The Thoratec Company is urging patients with its HeartMate II Left Ventricular Assist System (LVAS) blood pump to have their doctors check the device, after they were linked to the deaths of five patients. Thoratec said it has confirmed 27 reports where wear and tear to the percutaneous lead necessitated pump replacement. These reports occurred over five years of clinical experience with 1,972 implants.

All patients who have undergone a replacement of the HeartMate II pump survived the operation and were alive at least 30 days postoperatively. However, in five cases, pump replacement was not feasible and the patients died  The estimated probability of the need for pump replacement due to percutaneous lead damage is 1.3% at 12 months, 6.5% at 24 months and 11.4% at 36 months.

The affected HeartMate II LVAS can be identified by the catalogue number located on the label of the package.  Those subject to this action have Catalogue No. 1355 or 102139, and were distributed since the beginning of clinical studies in November 2003. The affected systems were distributed to 153 hospitals and distributors throughout the United States, Europe, Canada and other countries.

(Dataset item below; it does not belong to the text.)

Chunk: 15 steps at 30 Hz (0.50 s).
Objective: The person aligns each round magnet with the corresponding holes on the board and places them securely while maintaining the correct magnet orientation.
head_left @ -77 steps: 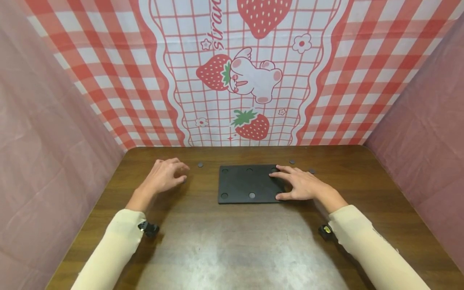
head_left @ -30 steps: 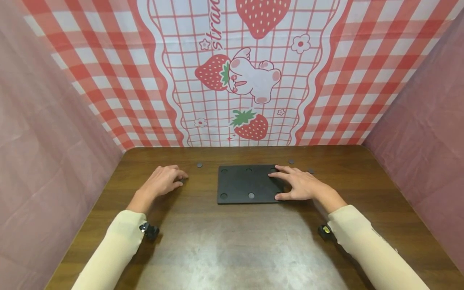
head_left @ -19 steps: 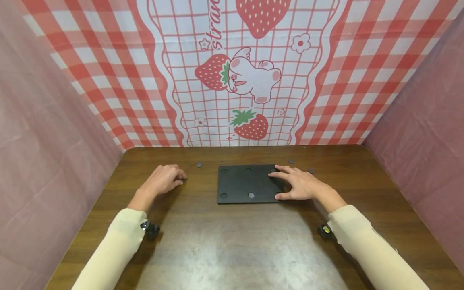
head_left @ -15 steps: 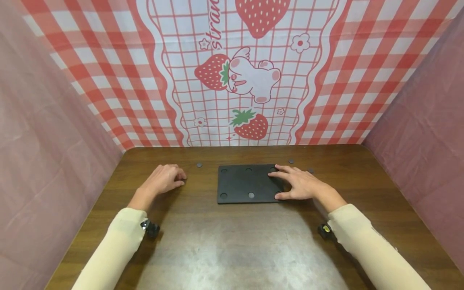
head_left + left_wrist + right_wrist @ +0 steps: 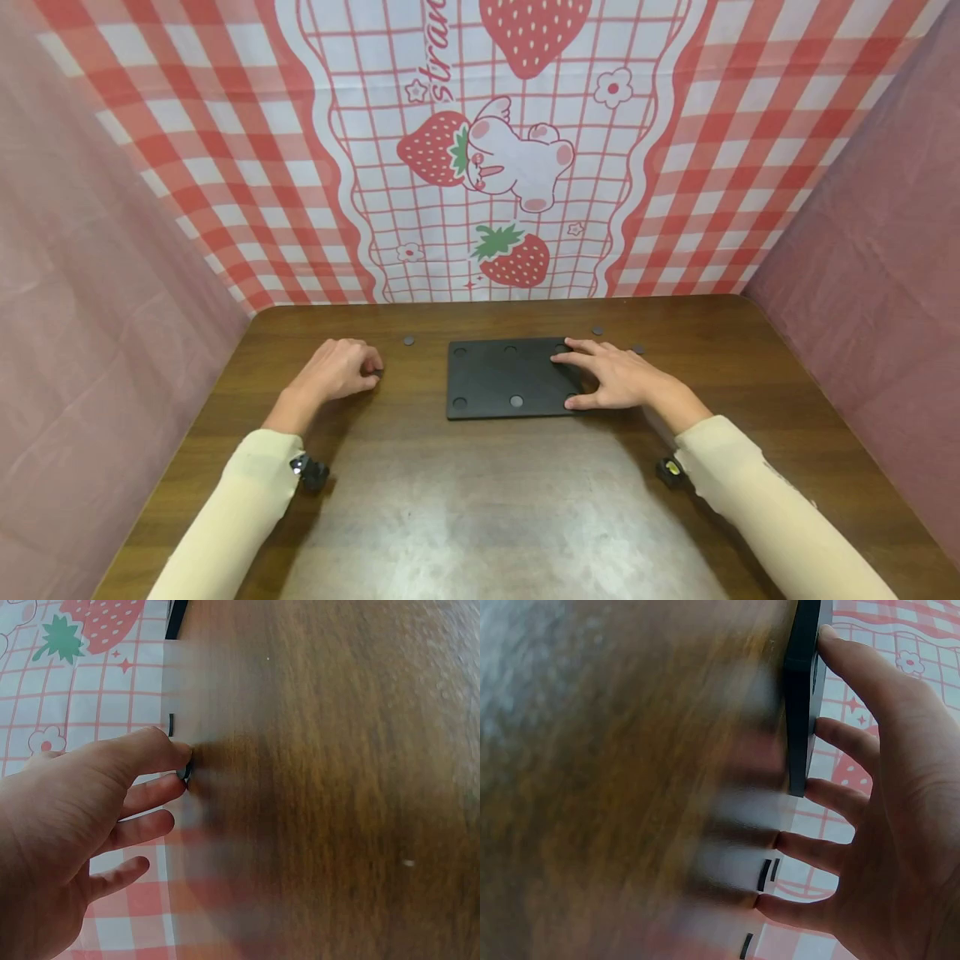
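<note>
Nearest, 2 cream sleeves (image 5: 240,508) reaching in over a brown wooden table (image 5: 480,500). Mid-table, left hand (image 5: 337,371) resting with fingers curled, thumb and forefinger pinching a small dark disc (image 5: 184,772) against the wood, left of a black foam board (image 5: 502,377). Right hand (image 5: 611,377) lying flat on the right end of that board, fingers straight and spread, thumb at its near edge, gripping nothing. Board flat at table centre, 6 round holes, 1 on the near row filled with a disc. Further off, 1 loose disc (image 5: 408,340) between left hand and board's far left corner, 2 more discs (image 5: 597,330) just beyond the right hand. Farthest, a red-checked backdrop (image 5: 480,150) with strawberries, a bunny, and cut-off lettering reading "stra".
</note>
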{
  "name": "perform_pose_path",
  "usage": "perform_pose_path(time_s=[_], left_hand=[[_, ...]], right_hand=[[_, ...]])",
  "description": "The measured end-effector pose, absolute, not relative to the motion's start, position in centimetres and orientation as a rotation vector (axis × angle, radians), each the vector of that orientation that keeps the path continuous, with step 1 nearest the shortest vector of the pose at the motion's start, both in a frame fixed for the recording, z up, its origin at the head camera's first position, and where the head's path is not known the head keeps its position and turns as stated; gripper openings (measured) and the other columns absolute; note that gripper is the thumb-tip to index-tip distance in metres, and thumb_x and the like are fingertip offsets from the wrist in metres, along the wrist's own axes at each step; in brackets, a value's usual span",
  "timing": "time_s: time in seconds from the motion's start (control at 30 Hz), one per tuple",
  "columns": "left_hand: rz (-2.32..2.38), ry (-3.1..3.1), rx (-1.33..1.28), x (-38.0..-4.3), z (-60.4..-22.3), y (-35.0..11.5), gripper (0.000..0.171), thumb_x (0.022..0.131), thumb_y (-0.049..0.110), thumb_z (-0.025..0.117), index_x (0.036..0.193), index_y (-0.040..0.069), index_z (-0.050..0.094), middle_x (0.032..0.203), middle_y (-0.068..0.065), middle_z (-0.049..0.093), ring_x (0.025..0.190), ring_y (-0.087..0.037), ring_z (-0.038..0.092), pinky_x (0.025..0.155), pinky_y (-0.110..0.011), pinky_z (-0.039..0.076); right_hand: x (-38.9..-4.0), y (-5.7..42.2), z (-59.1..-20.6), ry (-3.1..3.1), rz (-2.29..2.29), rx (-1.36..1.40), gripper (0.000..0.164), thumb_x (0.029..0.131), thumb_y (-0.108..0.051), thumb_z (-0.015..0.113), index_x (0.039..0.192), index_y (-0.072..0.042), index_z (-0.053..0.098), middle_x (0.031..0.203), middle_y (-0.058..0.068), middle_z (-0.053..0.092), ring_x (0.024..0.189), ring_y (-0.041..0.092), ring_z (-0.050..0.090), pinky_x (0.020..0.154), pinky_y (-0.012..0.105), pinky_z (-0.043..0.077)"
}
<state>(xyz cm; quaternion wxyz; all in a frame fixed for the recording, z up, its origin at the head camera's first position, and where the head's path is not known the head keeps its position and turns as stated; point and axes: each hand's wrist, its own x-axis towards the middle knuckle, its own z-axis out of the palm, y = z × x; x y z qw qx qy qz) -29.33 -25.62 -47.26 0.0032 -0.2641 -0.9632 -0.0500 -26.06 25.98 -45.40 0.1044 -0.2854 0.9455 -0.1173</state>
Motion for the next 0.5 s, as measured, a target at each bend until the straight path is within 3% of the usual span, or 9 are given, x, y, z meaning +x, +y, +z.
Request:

Thoratec is sending an Urgent Medical Device Correction letter  to hospitals identifying the probability and symptoms of the problem, and recommending that the pump be replaced as soon as possible if damage to the percutaneous lead is confirmed. Hospitals are also requested to review the instructions for care of the percutaneous lead with their ongoing HeartMate II LVAS patients. Hospitals with ongoing HeartMate II LVAS patients should contact Thoratec for further instructions if they do not receive the Medical Device Correction letter.

HeartMate II LVAS  received Food & Drug Administration (FDA) approval in April 2008  as a bridge-to-transplant (BTT) treatment option for patients suffering from advanced-stage heart failure. The device was the first continuous flow chronic LVAS to receive FDA approval for BTT in the US.